Bence biraz abartıyorsun sevgili Chris. Anayasa Mahkemesi, Seçim Konseyi ve NACC (Ulusal Yolsuzlukla Mücadele Komitesi) gibi 'bağımsız kurumların' bağımsız değil siyasallaşmış olarak görülmesi, ancak 2006 askeri darbesinden sonra ortaya çıkan bir durumdur. askeri darbe, 2007 anayasası. Bunu sadece bazı siyasi partiler değil, birçok akademisyen ve benim gibi ilgililer de söylüyor.
Bilgili bir web sitesi olan Bangkok Pundit, yakın gelecek için dört senaryonun ana hatlarını çiziyor:
1 Yingluck, 2 Şubat seçimleri tamamlanana veya tamamen yeni seçimler yapılana kadar görevde kalacak. Eğer Demokratlar tekrar katılırsa benim tercihim ikincisi.
2 Yingluck istifa etti ve başbakan yardımcılarından biri onun görevini devraldı
3 Yingluck ve Suthep arasındaki müzakereler sonucunda yeni bir Başbakan atandı
4 Yingluck yasal bir darbeyle devrildi ve yeni bir başbakan atandı (kim tarafından?)
1 ve belki 2'si kırmızı gömlekliler tarafından kabul edilebilir, ancak 3'ü muhtemelen kabul edilemez ve 4'ü kesinlikle kabul edilemez.
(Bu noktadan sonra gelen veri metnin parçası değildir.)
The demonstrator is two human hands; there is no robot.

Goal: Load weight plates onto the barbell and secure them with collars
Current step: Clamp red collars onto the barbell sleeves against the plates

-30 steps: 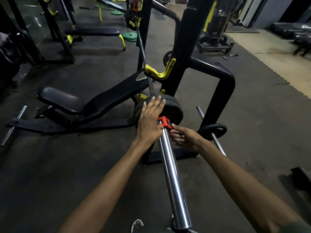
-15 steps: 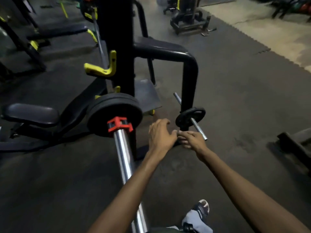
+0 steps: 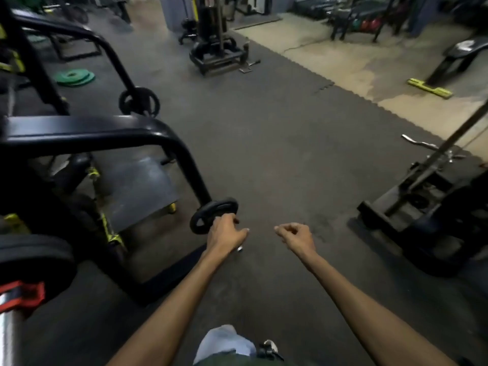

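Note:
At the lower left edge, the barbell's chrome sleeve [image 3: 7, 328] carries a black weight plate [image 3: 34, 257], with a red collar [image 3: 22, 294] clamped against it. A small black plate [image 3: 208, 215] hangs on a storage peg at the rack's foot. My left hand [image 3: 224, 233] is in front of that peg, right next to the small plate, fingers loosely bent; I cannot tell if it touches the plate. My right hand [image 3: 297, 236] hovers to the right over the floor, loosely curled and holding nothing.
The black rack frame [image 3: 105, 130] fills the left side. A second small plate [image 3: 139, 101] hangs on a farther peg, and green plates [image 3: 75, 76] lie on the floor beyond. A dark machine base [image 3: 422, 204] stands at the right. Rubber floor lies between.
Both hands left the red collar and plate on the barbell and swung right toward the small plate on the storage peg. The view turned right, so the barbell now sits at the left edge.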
Görünüşe göre saat 4 olacak ve sonra bebekleri dans ettireceğiz….
Eğer “T ailesi” ülkenin çıkarlarıyla ilgileniyorsa 2 uygun seçimdir.
Bu aile üyelerinin siyasi çekişmeden çekilmeleri durumunda Demokratların çıkmaza bir çözüm bulmak için Pheu Thai ile derhal masaya oturmaya istekli olacaklarından şüpheleniyorum.
Ancak bunun temenni olarak kalacağını düşünüyorum.
Maalesef…
Tino, bir 'yasal darbe'nin ardından tamamen yeni seçimlerin gelmesi muhtemel değil mi? Bu arada PT kampından bir yedek başbakan var. Listelenen seçeneği göremiyorum, ancak bana oldukça makul görünüyor. Her neyse, asla sıkıcı bir gün olmaz.
'Yasal darbe' kelimesinden kesinlikle nefret ediyorum.
1994 yılında (10 yıl önce) yayınlanan “Tayland'da Yolsuzluk ve Demokrasi” başlıklı bir kitapçıkta, bu ülkede yolsuzluğun kontrol altına alınması için -araştırmalara dayalı olarak- üç adımdan bahsedilmişti:
1. Memurların ve politikacıların izlenmesine yönelik resmi kanallar önemli ölçüde iyileştirilmelidir;
2. Halkın, halkın baskısı artmalı. Yazarlar şunu yazıyor: Şu anda yozlaşmış siyasi sistemden yararlanan (üst düzey) memurların ve politikacıların kendilerini reforme etmelerini bekleyemeyiz;
3. Yolsuzluğu ortadan kaldırmak için ahlaki ve siyasi baskı uygulayabilmek amacıyla nüfusun daha fazla eğitilmesi.
Neyse ki, 1. maddede (hafif) ilerleme kaydedildi. Abhisit ve Suthep, cinayetle ilgili olarak mahkemede hesap vermek zorunda; Çok sayıda kırmızı gömlekli lider terörizmle suçlandı. Bangkok'un eski valisi (demokrat) yolsuzluk nedeniyle istifa etmek zorunda kaldı ve mevcut vali için seçimlerin büyük olasılıkla yeniden yapılması gerekecek. Pek çok partiden siyasetçiye beş yıl süreyle siyaset yasağı getirildi.
Ve haklı olarak. Yasal darbe yok. Sadece adalet.